(Dataset content)

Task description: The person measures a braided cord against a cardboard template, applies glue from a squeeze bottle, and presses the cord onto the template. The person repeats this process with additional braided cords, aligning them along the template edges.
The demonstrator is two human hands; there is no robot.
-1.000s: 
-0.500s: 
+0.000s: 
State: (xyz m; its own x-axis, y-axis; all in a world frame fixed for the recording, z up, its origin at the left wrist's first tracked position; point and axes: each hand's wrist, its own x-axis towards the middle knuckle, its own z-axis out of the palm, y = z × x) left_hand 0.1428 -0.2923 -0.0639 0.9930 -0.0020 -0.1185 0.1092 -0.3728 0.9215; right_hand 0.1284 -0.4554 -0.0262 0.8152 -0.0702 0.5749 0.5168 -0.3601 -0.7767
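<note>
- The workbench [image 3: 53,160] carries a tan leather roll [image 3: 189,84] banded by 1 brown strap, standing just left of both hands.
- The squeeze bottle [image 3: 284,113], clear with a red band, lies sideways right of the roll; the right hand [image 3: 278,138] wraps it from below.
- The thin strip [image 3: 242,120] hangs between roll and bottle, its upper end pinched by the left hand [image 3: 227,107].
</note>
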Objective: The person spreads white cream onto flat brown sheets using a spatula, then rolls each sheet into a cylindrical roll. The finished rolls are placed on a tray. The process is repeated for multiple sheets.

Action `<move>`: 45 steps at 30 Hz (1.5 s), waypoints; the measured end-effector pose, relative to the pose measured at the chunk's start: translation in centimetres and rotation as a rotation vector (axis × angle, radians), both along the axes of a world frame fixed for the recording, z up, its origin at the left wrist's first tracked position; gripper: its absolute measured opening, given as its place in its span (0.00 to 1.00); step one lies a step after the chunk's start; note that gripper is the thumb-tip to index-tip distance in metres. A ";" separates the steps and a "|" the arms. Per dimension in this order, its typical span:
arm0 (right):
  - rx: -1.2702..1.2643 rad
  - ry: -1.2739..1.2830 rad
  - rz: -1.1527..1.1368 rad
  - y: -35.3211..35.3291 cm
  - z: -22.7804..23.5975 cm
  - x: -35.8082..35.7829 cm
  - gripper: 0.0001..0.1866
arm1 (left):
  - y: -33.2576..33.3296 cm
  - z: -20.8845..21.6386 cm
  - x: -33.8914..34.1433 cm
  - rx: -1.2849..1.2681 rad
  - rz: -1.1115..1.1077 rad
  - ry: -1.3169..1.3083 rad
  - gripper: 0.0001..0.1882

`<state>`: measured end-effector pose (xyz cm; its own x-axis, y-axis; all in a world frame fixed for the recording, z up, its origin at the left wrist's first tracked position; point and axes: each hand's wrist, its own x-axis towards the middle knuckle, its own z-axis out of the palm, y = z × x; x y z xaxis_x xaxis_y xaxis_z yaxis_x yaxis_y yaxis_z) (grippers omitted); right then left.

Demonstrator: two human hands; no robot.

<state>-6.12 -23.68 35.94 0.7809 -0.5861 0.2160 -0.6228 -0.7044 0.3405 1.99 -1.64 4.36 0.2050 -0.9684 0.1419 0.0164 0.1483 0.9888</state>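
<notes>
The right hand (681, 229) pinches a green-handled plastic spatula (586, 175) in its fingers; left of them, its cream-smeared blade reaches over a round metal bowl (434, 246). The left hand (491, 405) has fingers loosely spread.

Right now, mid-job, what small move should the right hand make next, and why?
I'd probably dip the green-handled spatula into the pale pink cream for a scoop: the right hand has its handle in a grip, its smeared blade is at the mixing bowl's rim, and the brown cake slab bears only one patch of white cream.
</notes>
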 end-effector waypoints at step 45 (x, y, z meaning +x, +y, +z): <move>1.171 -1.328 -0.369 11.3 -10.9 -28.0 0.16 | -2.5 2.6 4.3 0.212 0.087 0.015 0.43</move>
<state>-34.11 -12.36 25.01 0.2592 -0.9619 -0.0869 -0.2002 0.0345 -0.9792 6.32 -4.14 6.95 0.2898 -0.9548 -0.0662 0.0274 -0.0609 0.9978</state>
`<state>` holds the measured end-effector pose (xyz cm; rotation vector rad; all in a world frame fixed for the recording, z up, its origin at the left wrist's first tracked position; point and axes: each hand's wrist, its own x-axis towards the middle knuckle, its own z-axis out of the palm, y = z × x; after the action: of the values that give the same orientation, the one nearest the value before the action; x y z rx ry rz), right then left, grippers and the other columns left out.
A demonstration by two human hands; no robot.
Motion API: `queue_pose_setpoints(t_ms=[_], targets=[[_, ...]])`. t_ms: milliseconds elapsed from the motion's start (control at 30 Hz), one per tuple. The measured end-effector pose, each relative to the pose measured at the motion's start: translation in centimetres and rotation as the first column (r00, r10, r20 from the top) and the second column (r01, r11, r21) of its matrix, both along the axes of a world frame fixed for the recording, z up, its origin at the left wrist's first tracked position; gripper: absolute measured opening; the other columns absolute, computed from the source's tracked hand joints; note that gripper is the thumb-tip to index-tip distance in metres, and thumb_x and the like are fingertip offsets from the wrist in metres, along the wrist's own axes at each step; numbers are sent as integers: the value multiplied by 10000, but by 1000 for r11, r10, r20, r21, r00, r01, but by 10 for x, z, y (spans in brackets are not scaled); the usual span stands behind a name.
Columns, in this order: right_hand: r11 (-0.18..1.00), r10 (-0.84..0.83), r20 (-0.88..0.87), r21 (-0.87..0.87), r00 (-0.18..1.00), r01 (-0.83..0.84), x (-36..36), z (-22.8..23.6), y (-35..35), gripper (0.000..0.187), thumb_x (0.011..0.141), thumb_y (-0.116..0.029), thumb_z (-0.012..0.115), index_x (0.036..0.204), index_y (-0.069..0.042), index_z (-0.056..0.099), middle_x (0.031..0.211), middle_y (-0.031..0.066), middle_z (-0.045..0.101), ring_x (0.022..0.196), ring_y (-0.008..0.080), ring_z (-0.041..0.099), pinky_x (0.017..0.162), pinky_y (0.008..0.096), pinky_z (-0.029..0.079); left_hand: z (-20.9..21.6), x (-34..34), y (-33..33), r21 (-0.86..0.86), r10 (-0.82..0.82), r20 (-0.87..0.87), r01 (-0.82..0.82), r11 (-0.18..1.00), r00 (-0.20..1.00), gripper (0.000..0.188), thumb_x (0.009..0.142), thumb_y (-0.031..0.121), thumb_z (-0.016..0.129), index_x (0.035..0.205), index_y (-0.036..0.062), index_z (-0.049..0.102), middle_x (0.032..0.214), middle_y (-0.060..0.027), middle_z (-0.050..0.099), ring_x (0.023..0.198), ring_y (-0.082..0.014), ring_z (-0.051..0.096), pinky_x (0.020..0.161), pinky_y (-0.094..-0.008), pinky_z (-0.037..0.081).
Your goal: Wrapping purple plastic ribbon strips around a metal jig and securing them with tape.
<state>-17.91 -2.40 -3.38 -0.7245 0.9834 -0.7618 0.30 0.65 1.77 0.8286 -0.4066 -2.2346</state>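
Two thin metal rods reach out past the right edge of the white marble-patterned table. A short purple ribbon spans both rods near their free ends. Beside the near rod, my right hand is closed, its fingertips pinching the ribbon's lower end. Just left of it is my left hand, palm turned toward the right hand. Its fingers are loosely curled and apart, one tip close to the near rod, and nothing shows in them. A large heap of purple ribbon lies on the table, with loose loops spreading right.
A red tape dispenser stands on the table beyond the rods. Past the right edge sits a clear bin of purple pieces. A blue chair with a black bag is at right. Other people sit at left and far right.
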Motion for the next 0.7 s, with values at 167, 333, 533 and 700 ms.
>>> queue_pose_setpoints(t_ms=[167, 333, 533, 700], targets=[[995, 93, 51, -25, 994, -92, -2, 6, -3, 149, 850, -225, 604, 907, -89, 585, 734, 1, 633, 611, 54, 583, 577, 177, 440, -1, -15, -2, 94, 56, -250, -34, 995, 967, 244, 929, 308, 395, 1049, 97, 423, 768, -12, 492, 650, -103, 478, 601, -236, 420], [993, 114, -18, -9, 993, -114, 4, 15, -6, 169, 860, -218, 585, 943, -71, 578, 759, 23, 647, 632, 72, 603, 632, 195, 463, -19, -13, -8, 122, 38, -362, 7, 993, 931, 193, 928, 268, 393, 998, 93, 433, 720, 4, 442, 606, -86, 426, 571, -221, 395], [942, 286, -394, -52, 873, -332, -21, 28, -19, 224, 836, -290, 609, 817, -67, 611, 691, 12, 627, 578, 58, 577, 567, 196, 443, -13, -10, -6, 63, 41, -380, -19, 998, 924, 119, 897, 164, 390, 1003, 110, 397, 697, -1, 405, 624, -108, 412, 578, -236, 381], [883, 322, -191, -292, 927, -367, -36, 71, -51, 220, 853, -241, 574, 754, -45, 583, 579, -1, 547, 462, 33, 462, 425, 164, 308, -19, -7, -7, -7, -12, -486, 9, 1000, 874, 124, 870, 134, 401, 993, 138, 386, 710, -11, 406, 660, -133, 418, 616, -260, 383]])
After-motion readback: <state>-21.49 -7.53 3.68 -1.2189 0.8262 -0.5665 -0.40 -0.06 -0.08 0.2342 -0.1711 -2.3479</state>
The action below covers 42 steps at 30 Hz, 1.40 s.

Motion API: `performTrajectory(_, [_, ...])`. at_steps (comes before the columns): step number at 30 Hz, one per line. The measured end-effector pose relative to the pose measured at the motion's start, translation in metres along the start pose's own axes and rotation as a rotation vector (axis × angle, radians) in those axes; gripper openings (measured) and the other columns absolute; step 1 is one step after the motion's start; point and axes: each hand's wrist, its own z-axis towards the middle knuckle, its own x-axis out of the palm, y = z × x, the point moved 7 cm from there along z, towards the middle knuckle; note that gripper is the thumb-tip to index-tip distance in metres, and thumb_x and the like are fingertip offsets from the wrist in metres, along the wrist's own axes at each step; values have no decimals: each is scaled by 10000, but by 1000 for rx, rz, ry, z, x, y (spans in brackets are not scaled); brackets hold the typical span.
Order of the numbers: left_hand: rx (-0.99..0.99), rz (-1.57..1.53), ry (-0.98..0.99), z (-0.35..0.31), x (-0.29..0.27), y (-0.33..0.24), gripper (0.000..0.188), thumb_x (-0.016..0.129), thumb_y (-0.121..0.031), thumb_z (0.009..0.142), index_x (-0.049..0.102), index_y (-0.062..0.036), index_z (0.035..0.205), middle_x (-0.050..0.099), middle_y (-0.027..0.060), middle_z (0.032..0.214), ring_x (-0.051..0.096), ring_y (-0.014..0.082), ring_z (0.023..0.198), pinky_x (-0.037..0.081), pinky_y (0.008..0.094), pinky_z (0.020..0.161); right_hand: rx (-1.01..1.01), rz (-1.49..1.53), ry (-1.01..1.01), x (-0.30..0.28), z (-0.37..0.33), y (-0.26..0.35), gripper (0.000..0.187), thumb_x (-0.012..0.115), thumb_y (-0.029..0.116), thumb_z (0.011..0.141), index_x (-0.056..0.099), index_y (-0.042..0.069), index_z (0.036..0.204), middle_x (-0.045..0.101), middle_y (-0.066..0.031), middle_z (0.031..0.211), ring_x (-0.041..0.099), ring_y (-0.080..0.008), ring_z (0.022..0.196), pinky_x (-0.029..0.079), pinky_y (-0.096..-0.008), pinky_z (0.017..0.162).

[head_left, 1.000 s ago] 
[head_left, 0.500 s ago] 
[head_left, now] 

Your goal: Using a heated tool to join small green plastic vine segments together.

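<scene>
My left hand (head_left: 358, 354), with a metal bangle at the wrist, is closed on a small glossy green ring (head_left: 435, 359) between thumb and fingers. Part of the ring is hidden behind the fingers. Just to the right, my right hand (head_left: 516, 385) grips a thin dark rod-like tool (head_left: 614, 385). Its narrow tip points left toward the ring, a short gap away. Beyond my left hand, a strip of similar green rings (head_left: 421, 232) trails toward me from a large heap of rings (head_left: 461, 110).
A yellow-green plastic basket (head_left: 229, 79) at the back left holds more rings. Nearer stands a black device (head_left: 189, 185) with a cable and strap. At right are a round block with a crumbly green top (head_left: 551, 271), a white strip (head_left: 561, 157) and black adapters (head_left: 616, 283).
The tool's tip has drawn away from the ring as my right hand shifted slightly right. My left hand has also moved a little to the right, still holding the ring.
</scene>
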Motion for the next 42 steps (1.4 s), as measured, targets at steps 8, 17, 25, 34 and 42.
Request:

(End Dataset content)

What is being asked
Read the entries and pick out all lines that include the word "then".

Final answer
Objective: The person spreads white cream onto flat brown sheets using a spatula, then rolls each sheet into a cylindrical roll. The finished rolls are placed on a tray. The process is repeated for multiple sheets.
`<state>`: measured end-effector pose (xyz cm; its own x-axis, y-axis; all in a world frame fixed for the recording, z up, its origin at the left wrist's first tracked position; point and axes: each hand's wrist, its own x-axis towards the middle knuckle, its own z-axis out of the palm, y = z × x; x y z xaxis_x xaxis_y xaxis_z yaxis_x yaxis_y yaxis_z) (grippers omitted); right then left.
`<state>` holds the measured end-effector pose (xyz cm; rotation vector rad; all in a world frame fixed for the recording, z up, its origin at the left wrist's first tracked position; point and axes: each hand's wrist, its own x-axis towards the middle knuckle, its own z-axis out of the palm, y = z × x; after the action: of the values that give the same orientation, the one nearest the value before the action; x y z rx ry rz), right then left, grippers and the other columns left out.

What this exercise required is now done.